▸ **Aim of the exercise**:
The whole listing below is to be output exactly, with no line skipped.

▸ **Information shown**:
⟨

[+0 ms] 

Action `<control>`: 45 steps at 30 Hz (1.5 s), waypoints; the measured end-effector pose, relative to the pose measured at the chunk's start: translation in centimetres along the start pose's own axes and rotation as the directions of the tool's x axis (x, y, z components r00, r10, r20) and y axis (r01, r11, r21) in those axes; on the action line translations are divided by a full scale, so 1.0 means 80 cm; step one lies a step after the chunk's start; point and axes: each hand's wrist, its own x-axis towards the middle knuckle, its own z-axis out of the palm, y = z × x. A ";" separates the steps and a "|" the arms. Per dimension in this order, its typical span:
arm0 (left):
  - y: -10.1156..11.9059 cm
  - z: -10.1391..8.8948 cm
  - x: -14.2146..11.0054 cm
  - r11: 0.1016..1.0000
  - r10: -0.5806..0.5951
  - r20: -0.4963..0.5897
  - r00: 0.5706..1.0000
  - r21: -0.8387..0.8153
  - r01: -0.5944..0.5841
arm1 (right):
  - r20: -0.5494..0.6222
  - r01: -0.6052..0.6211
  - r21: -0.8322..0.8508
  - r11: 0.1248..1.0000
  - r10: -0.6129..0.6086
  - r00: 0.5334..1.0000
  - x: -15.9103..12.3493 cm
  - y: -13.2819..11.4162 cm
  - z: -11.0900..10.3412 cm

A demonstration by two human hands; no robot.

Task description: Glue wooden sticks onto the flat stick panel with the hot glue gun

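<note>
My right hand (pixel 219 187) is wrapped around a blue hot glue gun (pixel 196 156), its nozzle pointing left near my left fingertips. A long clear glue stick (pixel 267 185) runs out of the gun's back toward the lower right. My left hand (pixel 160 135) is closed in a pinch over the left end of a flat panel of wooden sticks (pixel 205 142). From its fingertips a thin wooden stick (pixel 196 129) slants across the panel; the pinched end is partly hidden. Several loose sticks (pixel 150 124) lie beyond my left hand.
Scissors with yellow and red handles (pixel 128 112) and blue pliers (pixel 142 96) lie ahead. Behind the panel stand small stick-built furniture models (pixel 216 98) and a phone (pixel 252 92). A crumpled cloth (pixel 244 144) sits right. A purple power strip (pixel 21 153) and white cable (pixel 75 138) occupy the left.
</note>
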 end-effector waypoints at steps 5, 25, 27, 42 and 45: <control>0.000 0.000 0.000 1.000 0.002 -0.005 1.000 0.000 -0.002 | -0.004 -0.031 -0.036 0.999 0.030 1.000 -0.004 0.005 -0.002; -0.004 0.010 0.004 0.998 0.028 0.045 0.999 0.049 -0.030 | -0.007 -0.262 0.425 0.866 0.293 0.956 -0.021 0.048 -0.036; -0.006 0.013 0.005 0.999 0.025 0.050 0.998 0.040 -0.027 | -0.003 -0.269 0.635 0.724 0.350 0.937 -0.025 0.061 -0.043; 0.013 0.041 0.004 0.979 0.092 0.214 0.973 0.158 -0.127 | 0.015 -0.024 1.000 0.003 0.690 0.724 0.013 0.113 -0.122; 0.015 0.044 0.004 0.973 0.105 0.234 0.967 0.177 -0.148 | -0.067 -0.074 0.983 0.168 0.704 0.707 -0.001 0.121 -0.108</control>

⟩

▸ **Solution for this task**:
[+0 ms] 

Action `<control>`: 45 steps at 30 Hz (1.5 s), waypoints; the measured end-effector pose, relative to the pose measured at the chunk's start: translation in centimetres along the start pose's own axes and rotation as the directions of the tool's x axis (x, y, z components r00, r10, r20) and y axis (r01, r11, r21) in those axes; on the action line translations are divided by a full scale, so 1.0 means 80 cm; step one lies a step after the chunk's start; point and axes: each hand's wrist, its own x-axis towards the middle knuckle, its own z-axis out of the palm, y = z × x. A ";" separates the steps and a "|" the arms. Per dimension in this order, its typical span:
arm0 (left):
  - y: -10.1156..11.9059 cm
  - z: -10.1391..8.8948 cm
  - x: -14.2146..11.0054 cm
  - r11: 0.1016..1.0000
  - r10: -0.5806..0.5951
  - r20: -0.4963..0.5897
  - r00: 0.5706..1.0000
  - r21: -0.8387..0.8153
  - r01: -0.5944..0.5841
arm1 (right):
  - r20: -0.5494..0.6222
  - r01: -0.6052..0.6211
  - r21: -0.8322..0.8508
  - r11: 0.1248..1.0000
  - r10: -0.6129..0.6086
  - r00: 0.5334..1.0000
  - x: -15.9103..12.3493 cm
  - y: -13.2819..11.4162 cm
  - z: -11.0900..10.3412 cm

A demonstration by two human hands; no robot.

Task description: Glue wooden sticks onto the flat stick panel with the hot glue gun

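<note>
My right hand (pixel 219 187) is wrapped around a blue hot glue gun (pixel 196 156), its nozzle pointing left near my left fingertips. A long clear glue stick (pixel 267 185) runs out of the gun's back toward the lower right. My left hand (pixel 160 135) is closed in a pinch over the left end of a flat panel of wooden sticks (pixel 205 142). From its fingertips a thin wooden stick (pixel 196 129) slants across the panel; the pinched end is partly hidden. Several loose sticks (pixel 150 124) lie beyond my left hand.
Scissors with yellow and red handles (pixel 128 112) and blue pliers (pixel 142 96) lie ahead. Behind the panel stand small stick-built furniture models (pixel 216 98) and a phone (pixel 252 92). A crumpled cloth (pixel 244 144) sits right. A purple power strip (pixel 21 153) and white cable (pixel 75 138) occupy the left.
</note>
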 end-effector waypoints at steps 5, 25, 27, 42 and 45: <control>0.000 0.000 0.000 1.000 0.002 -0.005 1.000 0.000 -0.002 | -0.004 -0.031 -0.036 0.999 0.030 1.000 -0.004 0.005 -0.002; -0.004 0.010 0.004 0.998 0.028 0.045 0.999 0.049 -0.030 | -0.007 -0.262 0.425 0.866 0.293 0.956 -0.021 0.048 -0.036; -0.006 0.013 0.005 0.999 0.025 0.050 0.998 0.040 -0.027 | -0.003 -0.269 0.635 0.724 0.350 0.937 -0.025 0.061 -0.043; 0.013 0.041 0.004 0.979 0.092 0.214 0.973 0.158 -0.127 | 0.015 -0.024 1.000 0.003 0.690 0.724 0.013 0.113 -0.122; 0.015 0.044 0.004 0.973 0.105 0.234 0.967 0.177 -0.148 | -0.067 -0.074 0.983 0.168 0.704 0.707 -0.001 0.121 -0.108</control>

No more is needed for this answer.